JA和歌山県農などは、同県特産の「和歌山のたねなし柿」に含まれる成分の柿タンニンにLDL(悪玉)コレステロール値を低下させる作用があると発表した。大学と連携した臨床試験で実証し、機能性表示食品として消費者庁への届け出も完了。機能性を表示した販売が可能になり、JA県農は「消費拡大につなげたい」と期待している。

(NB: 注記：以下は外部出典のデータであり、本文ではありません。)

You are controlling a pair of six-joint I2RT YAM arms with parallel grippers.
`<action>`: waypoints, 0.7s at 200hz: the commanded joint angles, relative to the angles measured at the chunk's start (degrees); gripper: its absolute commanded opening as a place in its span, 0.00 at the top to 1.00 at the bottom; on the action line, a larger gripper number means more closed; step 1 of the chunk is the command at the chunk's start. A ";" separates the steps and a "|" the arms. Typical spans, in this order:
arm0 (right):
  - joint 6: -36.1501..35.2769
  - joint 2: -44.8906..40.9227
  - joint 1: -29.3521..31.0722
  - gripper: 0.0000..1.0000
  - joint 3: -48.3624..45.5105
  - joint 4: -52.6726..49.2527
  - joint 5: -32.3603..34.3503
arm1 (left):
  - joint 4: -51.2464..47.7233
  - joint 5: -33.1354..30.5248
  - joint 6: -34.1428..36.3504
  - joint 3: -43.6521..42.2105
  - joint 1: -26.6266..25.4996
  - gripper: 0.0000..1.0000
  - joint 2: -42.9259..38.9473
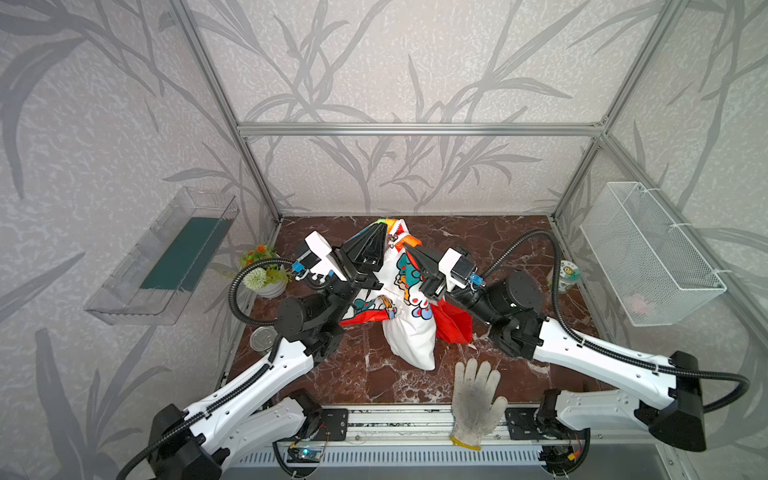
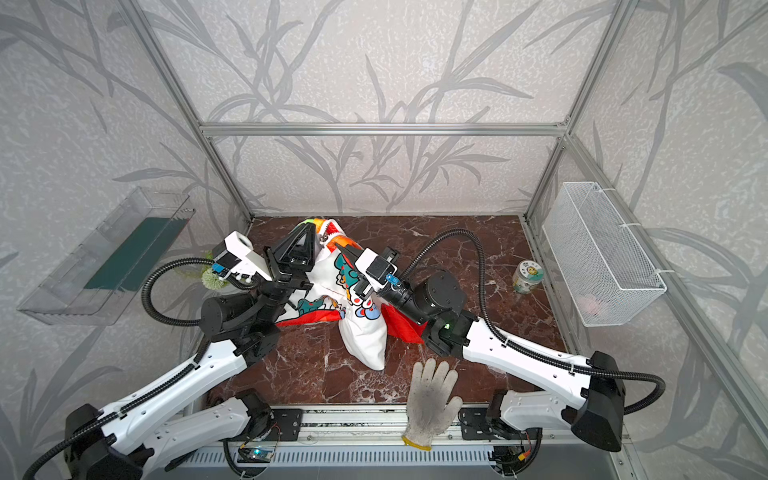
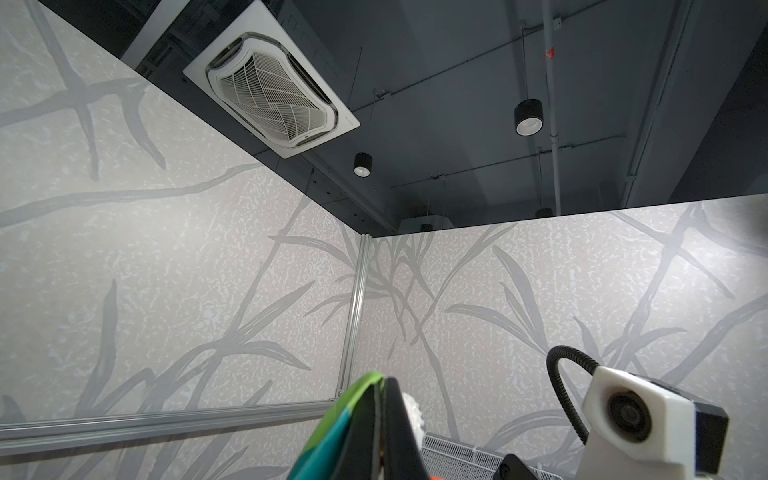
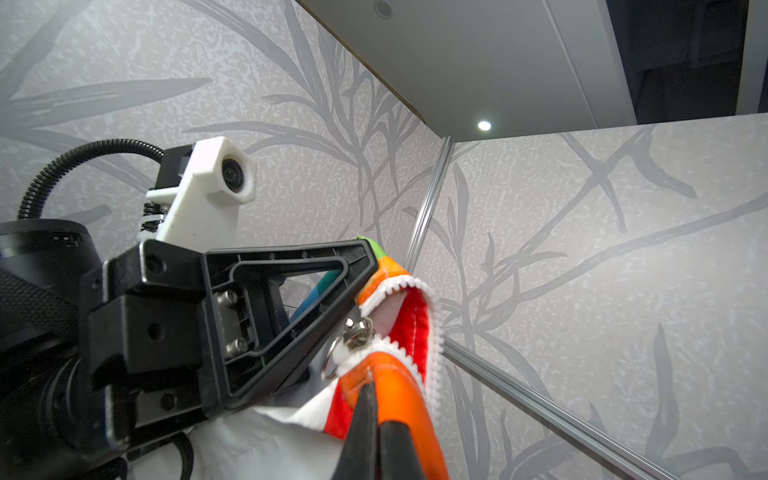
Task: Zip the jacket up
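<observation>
jacket (image 1: 409,328) hangs between the two arms, held up by its top. its white bottom end points to the front of the brown table (image 1: 324,374) and comes down close to a dirty white glove (image 1: 473,399). i cannot tell if that end touches the table. red cloth sticks out low on both sides. higher up and farther back, the right gripper (image 4: 368,386) is pinched tight on the orange edge, just beside the ring pull (image 4: 332,357). the left gripper (image 3: 384,382) is pinched tight on the green and blue edge, on the other side of the zipper. past the ring pull the white zipper teeth are apart. behind it all stands the grey leaf wall (image 1: 415,174).
</observation>
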 commanded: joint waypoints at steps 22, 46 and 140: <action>0.82 -0.53 0.28 1.00 2.24 2.94 -0.14 | 2.69 0.06 1.19 0.69 -0.31 1.00 -0.18; 0.65 -0.63 0.33 1.00 2.39 2.85 -0.19 | 2.30 0.10 1.45 0.58 -0.44 1.00 -0.20; 0.71 -1.06 0.28 1.00 1.75 3.55 0.17 | 1.82 -1.45 2.74 0.11 -0.66 1.00 -0.31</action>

和歌山県内は令和4年産の柿の収穫量が4万2千トンで44年連続日本一の産地。柿の消費拡大につなげようと、JA県農などは平成27年に対策事業協議会を立ち上げ、ビタミンCなど柿に含まれる成分の健康機能性の科学的なデータ収集に取り組んでいる。
柿タンニンはポリフェノールの一種で、苦味の成分。県産の柿の収穫量の大半を占めるたねなし柿の柿タンニンに着目し、大阪公立大や近畿大、サプリや化粧品などを手掛ける民間企業などと連携して令和2年12月~3年7月、臨床試験を実施した。

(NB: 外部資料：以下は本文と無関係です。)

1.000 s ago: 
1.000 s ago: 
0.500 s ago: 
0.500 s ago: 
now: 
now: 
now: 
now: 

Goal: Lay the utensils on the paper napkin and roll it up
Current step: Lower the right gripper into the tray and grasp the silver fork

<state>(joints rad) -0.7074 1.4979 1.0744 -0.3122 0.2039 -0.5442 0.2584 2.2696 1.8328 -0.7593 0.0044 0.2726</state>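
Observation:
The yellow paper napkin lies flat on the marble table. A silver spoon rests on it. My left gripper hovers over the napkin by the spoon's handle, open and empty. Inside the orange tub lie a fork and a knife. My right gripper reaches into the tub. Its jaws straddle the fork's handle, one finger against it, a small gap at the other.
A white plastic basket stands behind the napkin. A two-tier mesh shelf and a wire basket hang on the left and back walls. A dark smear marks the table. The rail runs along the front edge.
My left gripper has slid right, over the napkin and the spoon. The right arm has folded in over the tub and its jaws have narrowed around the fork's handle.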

試験では、コレステロール値が高めの人らが、柿を粉末にした食品で、1日に柿1個分にあたる2・1グラムの柿タンニンを12週間摂取。血液検査で4週間後以降、コレステロール値の低下がみられたという。
試験に携わった鈴木利雄・大阪公立大客員教授らによると、LDLコレステロール値が高くなると動脈硬化を引き起こす可能性があり、日常生活で柿を食べることで予防につながるとしている。
対策事業協議会長の沢井壮兵・JA紀北かわかみ専務は「今回の試験結果で柿の価値が高まった。消費拡大に向けて機能性もPRしていきたい」と話した。